Scott Kashket

Personal information
- Full name: Scott Connor Kashket
- Date of birth: 25 February 1996 (age 30)
- Place of birth: Chigwell, England
- Height: 5 ft 9 in (1.75 m)
- Position: Striker

Team information
- Current team: Brentwood Town

Youth career
- Buckhurst Hill
- 2012: Hércules
- 2013: Wingate & Finchley
- 2013–2014: Leyton Orient

Senior career*
- Years: Team / Apps / (Gls)
- 2014–2016: Leyton Orient / 16 / (1)
- 2016: → Welling United (loan) / 7 / (0)
- 2016–2021: Wycombe Wanderers / 105 / (22)
- 2021–2022: Crewe Alexandra / 18 / (1)
- 2022–2023: Gillingham / 24 / (2)
- 2023–2024: Sutton United / 7 / (0)
- 2024–2025: Hornchurch / 8 / (1)
- 2025: Welling United / 13 / (2)
- 2025: Bishop's Stortford / 5 / (2)
- 2025–2026: Canvey Island / 11 / (0)
- 2026–: Brentwood Town / 0 / (0)

= Scott Kashket =

English footballer (born 1996)

Scott Connor Kashket (born 25 February 1996) is an English professional footballer who plays as a striker for club Wingate & Finchley.

He has also played in his youth career for Spanish B side club Hércules, Wingate & Finchley, and Leyton Orient, and in his senior career for League Two Leyton Orient, National League South Welling United (on loan), Wycombe Wanderers, Crewe Alexandra, Gillingham and Sutton United.

==Early life==
Kashket was born in Chigwell, Essex, in England and is Jewish. His father Russell Kashket, and grandfather Bernard Kashket, are tailors and run Kashket & Partners, a UK company that traces its history back to being hatters at the court of the Russian Tsar in the early 1900s. His great-grandfather moved to London in the 1920s.

==Career==
===Early career===
Kashket began his career playing futsal for Maccabi GB in the English National Futsal League. He played for the Team Maccabi Great Britain junior futsal team at the European Maccabiah Games in Vienna in 2009, winning a bronze medal.

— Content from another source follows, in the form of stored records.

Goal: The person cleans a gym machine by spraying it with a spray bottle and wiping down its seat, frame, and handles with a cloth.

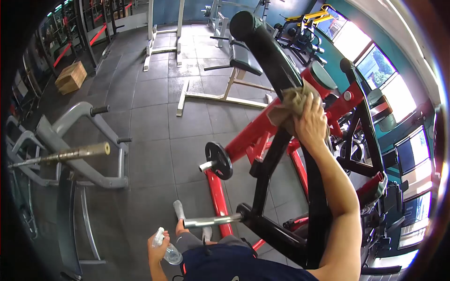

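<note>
My right hand (311,122) presses a crumpled olive-brown cloth (291,105) against the upper frame of a red and black weight machine (255,126), close to where a black tube meets the red arm. Low at my left side, my left hand (157,247) grips a clear spray bottle (172,255) with a white trigger head. A bare metal weight peg (213,220) sticks out from the machine between my two hands. Farther forward, a small black weight plate (218,160) sits on another peg.
Left of me stands a grey rack (89,154) with a barbell (84,153) end jutting toward me. A padded bench (244,58) on a white frame stands ahead. A wooden box (71,77) rests on the tiled floor (150,154) at the far left. More machines line the windowed wall.
</note>
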`<state>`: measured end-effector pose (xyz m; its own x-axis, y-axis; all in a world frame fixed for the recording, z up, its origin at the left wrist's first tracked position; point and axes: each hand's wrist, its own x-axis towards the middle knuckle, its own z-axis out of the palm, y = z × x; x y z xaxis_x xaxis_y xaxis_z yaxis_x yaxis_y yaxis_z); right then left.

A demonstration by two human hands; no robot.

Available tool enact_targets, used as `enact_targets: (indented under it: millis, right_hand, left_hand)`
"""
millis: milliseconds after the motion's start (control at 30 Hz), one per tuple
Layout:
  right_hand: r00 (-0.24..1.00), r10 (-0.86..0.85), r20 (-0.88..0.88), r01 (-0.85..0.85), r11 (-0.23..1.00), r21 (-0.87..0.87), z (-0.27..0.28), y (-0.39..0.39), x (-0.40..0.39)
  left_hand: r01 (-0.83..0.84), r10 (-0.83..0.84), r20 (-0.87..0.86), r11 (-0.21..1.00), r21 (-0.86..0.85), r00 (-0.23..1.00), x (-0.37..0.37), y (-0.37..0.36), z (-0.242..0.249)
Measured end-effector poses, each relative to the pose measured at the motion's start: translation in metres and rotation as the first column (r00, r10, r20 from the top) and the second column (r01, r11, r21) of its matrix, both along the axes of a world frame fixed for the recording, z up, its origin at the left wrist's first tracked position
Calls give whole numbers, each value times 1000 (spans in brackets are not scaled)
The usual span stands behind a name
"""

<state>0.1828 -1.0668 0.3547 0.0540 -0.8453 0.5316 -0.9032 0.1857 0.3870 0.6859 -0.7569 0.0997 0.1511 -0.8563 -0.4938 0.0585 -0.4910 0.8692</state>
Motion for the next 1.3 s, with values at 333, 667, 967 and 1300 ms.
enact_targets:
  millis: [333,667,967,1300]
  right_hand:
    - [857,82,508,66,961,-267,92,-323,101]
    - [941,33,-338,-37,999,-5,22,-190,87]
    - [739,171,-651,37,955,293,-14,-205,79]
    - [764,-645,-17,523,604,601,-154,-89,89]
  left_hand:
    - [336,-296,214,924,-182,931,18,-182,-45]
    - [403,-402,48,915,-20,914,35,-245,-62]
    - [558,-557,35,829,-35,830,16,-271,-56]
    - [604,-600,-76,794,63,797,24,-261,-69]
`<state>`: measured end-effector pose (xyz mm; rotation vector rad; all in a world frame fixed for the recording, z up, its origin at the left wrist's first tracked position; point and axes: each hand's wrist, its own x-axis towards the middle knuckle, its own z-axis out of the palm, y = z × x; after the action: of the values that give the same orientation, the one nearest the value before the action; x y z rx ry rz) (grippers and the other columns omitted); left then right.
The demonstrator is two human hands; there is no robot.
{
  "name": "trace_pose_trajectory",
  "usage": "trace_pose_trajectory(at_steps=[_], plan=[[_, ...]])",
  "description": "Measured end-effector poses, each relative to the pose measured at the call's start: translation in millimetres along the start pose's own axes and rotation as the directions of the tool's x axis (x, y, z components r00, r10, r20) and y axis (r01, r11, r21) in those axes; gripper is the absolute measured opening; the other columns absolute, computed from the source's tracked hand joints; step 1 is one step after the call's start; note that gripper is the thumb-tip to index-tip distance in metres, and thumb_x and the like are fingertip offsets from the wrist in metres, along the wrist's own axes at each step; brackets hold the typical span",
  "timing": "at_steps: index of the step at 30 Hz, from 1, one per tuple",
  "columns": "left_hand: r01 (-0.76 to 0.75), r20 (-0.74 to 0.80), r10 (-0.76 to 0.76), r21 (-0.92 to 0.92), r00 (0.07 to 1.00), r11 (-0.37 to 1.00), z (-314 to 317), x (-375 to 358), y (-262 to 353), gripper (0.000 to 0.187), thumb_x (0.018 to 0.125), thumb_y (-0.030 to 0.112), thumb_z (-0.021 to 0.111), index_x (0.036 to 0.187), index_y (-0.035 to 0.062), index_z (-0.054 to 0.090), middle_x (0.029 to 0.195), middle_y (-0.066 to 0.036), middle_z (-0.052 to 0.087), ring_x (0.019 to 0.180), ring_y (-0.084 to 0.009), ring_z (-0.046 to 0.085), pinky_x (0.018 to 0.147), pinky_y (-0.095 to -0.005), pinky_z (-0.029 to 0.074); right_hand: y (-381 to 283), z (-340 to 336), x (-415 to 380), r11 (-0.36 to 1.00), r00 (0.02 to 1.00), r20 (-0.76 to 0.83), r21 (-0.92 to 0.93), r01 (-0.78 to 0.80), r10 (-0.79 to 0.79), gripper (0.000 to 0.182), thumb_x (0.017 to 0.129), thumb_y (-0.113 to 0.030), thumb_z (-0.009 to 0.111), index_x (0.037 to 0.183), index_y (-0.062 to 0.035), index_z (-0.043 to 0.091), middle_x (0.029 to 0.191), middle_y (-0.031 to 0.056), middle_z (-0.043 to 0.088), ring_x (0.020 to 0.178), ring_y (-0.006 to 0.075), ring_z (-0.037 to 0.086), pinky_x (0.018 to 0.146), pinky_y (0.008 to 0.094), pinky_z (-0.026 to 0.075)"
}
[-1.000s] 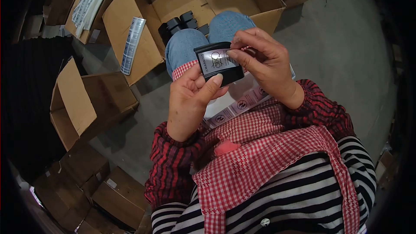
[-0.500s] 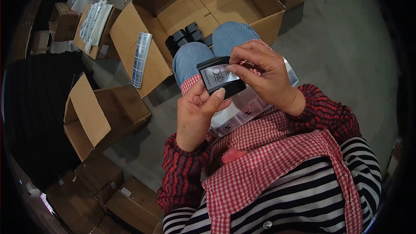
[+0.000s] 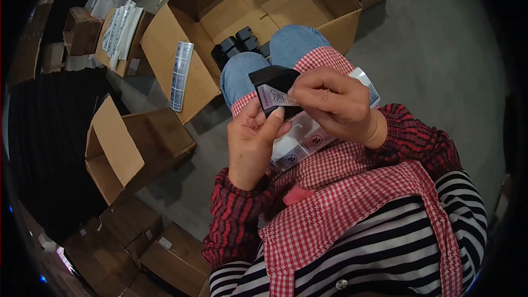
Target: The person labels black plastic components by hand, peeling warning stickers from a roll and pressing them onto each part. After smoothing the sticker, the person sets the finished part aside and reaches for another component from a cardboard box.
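Left hand point(image 3: 252, 140) cradles a small black box point(image 3: 275, 89) from below – thumb up along its near edge, fingers curled behind – so the labelled face tilts toward the camera. Right hand point(image 3: 333, 104) sits over the box's right side, fingertips pressed onto the silver warning label point(image 3: 273, 98), likely to flatten it against the surface. Neither hand is spread; both are closed on the box, held just above the lap.

Label sheet point(image 3: 308, 137) lies across the lap right under the hands – backing with more warning stickers, kept within reach. Knees in jeans point(image 3: 258, 66) poke out past a red checked apron point(image 3: 352, 198).

Ahead of the knees: large open carton point(image 3: 181, 49) on the floor with more black boxes point(image 3: 236, 44) stacked inside. A second strip of labels point(image 3: 180, 76) rests on its flap. Smaller open carton point(image 3: 121, 148) to the left, more closed ones lower left.
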<state>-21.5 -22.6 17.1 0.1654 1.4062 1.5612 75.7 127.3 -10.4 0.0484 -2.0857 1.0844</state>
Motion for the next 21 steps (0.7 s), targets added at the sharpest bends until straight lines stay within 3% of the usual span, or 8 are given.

He was spotted and signed at age 16 by Spanish B side club Hércules, following a spell with Buckhurst Hill, he played for their 16–19 and 18–21 age group football teams in late 2012.

Kashket returned to the UK, and played for the Wingate & Finchley U21 team. He scored three goals in two matches during October 2013.

He played for Team GB Under-18 at the 2013 Maccabiah Games in Israel, winning a bronze medal.

In November 2013, Kashket had a trial with Maccabi Tel Aviv. However, he suffered an ankle ligaments injury on his first day with the club.

===Leyton Orient===

By this time Kashket was training and playing with Leyton Orient's youth team. After impressing in the Orient youth team, Kashket at 17 years old signed a two-year professional contract with the club in the summer of 2014, while still featuring for the youth team. He scored a penalty in Orient's 3–2 friendly win at Dartford on 18 July, and came on as a substitute in the 1–0 friendly win at Northampton Town on 26 July, and the 2–2 draw with Queens Park Rangers on 29 July.

Kashket was an unused substitute for Orient in several matches in the early part of the 2014–15 season, and made his professional debut as a late substitute for Jay Simpson in the 2–0 league defeat at home to Preston North End on 29 October, which was manager Mauro Milanese's first match in charge of the club. On 11 November, he was brought on as a substitute (again for Simpson) early in the second half in Orient's 2–0 Football League Trophy southern section quarter-final win against Northampton Town.

Kashket made his first start for Orient on 11 August 2015, playing the full 90 minutes of the 2–1 League Cup defeat at MK Dons. He scored his first senior goal in the 2–2 draw at home to Oxford United on 17 October, coming on as a substitute for John Marquis and grabbing a last-minute equaliser. He was told chairman Francesco Becchetti had blocked him from playing. Kashket said: "He wouldn't even give me reasons why, he wouldn't even let me train. I just wanted to get out of there and make a fresh start as soon as possible."

On 4 March 2016, he moved to National League South Welling United on a one-month loan. On 31 August 2016 Kashket was released from Leyton Orient, for which he had made 22 appearances and scored once.

===Wycombe Wanderers===
The same day that Kashket was released, Wycombe Wanderers signed Kashket to a four-month deal, when he was 20 years old. He scored his first goals for Wycombe when he scored twice in a 5–1 win over Crewe Alexandra on 27 September 2016. Wycombe manager Gareth Ainsworth said, "We gave Scott the opportunity to prove himself ... and to say he exceeded expectations is an understatement." He won the Sky Bet League Two Player of the Month Award for December 2016.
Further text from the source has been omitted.